● EXERCISE OBJECTIVE
From the data below, report how many lines contain the word "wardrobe", giving the number and nothing else.

● GIVEN INFORMATION

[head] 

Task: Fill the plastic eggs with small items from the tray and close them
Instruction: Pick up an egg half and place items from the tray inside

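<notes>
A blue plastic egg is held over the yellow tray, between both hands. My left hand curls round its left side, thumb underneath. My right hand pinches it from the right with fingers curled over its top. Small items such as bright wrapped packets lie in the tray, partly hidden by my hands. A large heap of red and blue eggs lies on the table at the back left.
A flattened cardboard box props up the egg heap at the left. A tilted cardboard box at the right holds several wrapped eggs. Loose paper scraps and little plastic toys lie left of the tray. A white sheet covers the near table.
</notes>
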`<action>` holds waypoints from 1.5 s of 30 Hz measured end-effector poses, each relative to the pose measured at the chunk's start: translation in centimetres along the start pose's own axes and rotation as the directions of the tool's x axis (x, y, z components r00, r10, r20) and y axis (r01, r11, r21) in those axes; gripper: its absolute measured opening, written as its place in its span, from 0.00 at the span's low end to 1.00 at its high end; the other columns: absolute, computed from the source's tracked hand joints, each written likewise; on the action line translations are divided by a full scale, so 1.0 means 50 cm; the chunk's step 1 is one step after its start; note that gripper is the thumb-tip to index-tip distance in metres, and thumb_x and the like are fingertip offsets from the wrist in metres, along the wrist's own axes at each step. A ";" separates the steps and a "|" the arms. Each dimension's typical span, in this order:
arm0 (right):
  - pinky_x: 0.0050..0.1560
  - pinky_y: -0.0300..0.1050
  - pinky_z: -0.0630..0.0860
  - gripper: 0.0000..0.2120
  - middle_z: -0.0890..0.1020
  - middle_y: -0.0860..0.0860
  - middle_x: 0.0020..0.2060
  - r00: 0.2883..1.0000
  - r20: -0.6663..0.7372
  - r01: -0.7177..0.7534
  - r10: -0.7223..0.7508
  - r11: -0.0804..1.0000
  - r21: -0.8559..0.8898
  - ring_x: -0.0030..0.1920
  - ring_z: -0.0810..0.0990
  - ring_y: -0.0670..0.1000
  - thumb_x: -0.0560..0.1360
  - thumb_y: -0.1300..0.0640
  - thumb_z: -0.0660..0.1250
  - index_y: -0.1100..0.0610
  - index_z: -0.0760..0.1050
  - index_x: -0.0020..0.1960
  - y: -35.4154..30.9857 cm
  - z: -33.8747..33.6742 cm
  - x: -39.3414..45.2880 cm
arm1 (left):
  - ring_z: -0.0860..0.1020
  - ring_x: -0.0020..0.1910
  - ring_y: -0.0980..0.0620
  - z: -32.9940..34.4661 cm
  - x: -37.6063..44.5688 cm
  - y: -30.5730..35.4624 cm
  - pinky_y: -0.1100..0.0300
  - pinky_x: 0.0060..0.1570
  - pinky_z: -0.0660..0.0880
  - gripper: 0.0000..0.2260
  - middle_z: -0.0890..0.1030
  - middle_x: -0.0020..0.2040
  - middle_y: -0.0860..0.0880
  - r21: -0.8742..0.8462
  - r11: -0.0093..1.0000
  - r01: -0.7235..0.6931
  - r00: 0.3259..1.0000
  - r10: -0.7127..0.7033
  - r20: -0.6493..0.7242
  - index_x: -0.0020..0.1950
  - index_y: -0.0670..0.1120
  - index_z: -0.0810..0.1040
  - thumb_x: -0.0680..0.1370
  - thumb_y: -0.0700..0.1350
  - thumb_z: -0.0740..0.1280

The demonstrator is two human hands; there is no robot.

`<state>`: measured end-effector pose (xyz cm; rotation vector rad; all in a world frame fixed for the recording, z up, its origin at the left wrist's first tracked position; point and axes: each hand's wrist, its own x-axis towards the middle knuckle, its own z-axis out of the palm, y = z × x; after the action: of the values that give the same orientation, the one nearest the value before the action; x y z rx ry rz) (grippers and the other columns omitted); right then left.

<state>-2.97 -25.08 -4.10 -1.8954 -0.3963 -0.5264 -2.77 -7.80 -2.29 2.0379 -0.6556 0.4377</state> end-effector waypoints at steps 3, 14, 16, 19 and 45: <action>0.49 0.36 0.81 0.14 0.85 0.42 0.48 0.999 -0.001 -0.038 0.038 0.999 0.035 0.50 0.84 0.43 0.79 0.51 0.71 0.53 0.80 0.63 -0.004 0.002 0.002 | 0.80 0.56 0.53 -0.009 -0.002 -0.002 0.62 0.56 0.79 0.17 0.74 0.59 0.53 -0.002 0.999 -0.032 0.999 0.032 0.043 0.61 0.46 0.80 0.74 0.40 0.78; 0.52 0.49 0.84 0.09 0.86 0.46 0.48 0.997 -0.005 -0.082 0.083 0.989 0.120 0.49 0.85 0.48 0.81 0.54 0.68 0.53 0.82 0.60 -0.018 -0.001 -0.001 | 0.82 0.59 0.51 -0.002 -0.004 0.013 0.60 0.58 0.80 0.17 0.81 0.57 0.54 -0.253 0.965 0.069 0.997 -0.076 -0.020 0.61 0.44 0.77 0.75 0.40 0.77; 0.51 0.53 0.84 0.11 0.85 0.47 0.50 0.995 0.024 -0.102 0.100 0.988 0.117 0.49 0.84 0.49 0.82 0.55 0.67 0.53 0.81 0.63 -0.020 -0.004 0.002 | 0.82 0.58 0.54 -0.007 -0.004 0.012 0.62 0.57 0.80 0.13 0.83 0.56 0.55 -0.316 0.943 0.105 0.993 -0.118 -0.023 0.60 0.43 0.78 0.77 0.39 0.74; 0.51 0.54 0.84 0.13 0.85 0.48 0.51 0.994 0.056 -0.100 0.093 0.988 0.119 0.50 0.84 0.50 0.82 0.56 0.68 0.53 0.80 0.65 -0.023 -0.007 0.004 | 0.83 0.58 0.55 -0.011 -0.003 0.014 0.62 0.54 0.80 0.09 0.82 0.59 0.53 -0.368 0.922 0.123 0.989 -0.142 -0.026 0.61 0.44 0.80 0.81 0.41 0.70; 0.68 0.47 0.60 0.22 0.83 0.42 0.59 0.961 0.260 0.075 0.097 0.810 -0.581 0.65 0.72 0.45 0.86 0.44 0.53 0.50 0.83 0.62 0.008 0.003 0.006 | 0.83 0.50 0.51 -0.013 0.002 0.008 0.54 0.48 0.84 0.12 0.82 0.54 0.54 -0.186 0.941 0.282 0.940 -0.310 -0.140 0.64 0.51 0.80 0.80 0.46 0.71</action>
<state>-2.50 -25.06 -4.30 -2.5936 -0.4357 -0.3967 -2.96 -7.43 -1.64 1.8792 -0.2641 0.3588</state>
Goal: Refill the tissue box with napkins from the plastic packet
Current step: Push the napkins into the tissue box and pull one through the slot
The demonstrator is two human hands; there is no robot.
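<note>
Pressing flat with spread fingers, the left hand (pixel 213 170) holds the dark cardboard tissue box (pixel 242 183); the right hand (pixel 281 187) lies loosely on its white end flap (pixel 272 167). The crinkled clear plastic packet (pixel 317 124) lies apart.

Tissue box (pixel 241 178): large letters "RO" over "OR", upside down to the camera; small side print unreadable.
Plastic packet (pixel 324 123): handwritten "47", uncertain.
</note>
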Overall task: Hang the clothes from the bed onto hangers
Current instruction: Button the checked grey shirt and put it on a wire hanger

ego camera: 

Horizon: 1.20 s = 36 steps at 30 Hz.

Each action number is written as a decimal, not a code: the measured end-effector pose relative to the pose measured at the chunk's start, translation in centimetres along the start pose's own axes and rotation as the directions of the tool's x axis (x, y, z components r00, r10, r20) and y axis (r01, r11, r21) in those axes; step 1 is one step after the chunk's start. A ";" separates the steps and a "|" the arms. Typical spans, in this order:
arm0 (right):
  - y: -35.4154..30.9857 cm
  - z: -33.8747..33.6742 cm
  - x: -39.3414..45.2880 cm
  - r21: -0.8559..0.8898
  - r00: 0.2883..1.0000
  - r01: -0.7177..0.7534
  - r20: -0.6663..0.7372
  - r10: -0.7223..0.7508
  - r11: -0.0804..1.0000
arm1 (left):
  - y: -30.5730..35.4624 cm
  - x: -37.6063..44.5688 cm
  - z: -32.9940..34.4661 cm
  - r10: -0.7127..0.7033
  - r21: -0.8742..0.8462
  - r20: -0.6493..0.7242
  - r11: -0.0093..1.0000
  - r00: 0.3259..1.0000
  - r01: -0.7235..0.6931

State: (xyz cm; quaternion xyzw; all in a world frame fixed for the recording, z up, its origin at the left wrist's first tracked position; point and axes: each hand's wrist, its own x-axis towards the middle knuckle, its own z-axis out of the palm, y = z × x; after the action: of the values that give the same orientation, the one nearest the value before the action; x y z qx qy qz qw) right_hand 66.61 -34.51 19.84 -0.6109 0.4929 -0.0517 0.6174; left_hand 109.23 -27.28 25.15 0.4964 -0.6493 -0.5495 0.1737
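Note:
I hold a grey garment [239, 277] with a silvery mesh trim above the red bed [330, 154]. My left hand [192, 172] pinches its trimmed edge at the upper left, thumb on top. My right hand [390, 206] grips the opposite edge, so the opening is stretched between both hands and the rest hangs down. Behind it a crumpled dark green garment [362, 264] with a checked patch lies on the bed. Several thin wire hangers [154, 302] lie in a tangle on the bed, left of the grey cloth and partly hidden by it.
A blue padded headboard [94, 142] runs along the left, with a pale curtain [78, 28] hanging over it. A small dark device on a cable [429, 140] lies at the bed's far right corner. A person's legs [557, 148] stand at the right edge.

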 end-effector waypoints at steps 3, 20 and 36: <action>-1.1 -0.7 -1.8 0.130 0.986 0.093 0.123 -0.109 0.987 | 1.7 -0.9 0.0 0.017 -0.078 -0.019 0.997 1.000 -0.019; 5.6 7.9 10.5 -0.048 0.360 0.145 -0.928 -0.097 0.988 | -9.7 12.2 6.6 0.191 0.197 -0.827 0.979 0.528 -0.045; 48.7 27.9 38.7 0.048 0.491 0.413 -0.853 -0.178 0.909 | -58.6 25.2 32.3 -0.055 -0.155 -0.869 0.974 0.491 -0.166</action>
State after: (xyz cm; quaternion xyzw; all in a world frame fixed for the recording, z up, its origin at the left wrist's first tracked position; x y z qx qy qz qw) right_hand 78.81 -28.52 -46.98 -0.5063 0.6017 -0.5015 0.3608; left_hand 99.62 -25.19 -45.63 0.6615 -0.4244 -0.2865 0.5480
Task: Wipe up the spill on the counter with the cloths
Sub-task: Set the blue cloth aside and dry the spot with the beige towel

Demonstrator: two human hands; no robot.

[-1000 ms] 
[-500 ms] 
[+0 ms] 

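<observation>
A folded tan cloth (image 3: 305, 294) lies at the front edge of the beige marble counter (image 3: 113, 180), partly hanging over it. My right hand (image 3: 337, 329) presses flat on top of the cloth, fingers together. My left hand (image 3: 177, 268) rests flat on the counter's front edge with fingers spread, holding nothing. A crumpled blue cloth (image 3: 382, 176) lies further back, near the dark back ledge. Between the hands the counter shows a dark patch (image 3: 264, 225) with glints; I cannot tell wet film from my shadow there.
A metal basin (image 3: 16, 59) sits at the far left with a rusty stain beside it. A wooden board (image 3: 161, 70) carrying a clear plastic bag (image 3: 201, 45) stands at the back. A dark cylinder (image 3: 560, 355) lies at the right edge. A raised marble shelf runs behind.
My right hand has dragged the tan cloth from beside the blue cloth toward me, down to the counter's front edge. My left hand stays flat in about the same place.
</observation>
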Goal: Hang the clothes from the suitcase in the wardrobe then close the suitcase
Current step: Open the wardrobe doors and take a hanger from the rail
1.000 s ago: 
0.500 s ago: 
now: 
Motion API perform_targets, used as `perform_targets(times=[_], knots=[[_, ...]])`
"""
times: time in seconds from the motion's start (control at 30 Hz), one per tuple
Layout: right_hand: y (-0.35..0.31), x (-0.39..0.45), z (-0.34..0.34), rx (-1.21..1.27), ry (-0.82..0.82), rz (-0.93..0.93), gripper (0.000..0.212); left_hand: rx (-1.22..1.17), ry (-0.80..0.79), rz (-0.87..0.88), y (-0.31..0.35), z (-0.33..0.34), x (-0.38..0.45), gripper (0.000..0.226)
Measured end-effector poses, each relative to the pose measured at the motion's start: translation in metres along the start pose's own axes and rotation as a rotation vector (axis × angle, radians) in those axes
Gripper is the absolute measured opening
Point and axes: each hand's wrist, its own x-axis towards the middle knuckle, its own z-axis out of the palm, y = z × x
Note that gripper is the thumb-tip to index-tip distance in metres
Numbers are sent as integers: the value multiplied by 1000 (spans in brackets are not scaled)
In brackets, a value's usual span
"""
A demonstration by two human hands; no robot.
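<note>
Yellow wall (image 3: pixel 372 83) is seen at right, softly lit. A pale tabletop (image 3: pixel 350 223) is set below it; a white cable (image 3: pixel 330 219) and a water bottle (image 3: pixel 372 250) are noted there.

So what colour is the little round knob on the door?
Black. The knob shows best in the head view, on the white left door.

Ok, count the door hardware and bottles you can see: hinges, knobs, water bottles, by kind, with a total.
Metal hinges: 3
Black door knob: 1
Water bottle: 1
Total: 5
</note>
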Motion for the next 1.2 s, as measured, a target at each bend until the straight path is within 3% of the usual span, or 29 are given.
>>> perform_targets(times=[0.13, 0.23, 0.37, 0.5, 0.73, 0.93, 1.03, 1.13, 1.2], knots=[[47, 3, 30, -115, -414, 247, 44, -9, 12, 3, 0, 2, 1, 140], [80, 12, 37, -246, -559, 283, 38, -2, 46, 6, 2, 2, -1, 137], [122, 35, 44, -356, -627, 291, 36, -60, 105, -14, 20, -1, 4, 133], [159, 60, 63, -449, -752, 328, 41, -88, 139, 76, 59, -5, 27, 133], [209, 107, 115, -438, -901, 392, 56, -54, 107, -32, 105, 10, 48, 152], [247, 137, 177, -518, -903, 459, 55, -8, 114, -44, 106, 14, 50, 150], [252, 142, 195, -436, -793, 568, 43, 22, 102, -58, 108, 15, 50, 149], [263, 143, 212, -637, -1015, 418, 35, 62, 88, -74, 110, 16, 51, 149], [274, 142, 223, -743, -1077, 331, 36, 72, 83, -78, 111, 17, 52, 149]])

● OUTPUT FOR THIS EXERCISE
2